Base packages for all users

Julia’s CUDA.jl package downloads its own CUDA toolkit. The only thing that needs to be present to run CUDA code is the GPU hardware and respective drivers (those that need to be installed via sudo).

-erik

I expect that others have pointed this out already, but it’s worth repeating: To make using Julia package (and Python packages, and Docker images, and etc.) a good experience for users, there needs to be a file system where they can store a large (100 GByte?) amount of data, and which supports handling many small files.

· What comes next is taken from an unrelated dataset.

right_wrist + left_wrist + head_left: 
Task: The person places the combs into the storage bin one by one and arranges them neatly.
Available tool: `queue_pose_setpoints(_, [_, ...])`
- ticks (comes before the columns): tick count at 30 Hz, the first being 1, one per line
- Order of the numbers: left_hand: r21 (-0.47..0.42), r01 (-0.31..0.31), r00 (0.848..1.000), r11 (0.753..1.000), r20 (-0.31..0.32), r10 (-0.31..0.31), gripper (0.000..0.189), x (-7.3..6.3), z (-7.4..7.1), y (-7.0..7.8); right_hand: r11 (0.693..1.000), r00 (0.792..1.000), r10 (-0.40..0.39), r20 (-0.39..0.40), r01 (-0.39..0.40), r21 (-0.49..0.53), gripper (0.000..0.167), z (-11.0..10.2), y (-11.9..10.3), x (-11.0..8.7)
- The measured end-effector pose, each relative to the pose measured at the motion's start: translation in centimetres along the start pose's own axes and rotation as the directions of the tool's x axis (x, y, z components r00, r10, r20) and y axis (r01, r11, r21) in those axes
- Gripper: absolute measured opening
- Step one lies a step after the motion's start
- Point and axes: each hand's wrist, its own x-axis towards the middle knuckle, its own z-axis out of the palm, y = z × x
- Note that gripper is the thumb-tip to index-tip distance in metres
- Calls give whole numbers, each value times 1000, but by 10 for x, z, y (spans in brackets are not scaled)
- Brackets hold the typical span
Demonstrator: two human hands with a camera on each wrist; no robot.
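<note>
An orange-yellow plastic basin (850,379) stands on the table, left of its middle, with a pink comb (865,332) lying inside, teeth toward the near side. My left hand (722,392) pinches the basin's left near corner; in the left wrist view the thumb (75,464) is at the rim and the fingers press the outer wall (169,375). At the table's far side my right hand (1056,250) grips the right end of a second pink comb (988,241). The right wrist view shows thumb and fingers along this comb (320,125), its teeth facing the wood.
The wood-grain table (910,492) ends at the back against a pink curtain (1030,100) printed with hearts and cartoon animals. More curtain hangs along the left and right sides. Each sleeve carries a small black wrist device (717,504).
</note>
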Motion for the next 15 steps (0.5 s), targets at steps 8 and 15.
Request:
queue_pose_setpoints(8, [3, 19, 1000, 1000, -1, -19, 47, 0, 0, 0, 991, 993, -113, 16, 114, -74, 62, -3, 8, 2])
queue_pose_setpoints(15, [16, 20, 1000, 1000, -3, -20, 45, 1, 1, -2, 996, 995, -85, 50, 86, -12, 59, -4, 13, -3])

This file system does not need to be backed up. Neither the typical home directory nor a parallel file system (e.g. GPFS) are good choices for this.

-erik

1 Like

@RonRahaman, May I provide an alternative solution? You can create a docker image which already contains the included packages, and tell users to always use the “latest” tag, so that would allow you to update and test the installation of julia version and packages without affecting the users.

My Dockerfile looks like this:

Dockerfile
FROM julia:1.7.1
ENV LD_LIBRARY_PATH=$JULIA_PATH/lib:home/libs
WORKDIR /home
RUN julia -e "import Pkg; Pkg.add(\"Plots\")"
RUN julia -e "import Pkg; Pkg.add(\"AbstractFFTs\")"
RUN julia -e "import Pkg; Pkg.add(\"SpecialFunctions\")"

Yeah, I actually discovered that the system CUDA drivers (10.5) caused issues with CUDA.jl, wheras the drivers installed by Julia (11.5) work great. Seems like there’s no benefit to using the system CUDA drivers, so I might not even install CUDA.jl sitewide.

But it seems like it still makes sense to install MPI.jl sitewide so I can force Julia use our site’s MPI libraries. Our MPI installation has some configuration options for the scheduler and network and whatnot. And so far, using Julia MPI with our site MPI libs works great.

When Julia installs its own MPI libraries, is it good at inferring site configuration options?

You have to explicitly tell it has to use system MPI: Configuration · MPI.jl

1 Like

Yes, I did that, and everything’s working well.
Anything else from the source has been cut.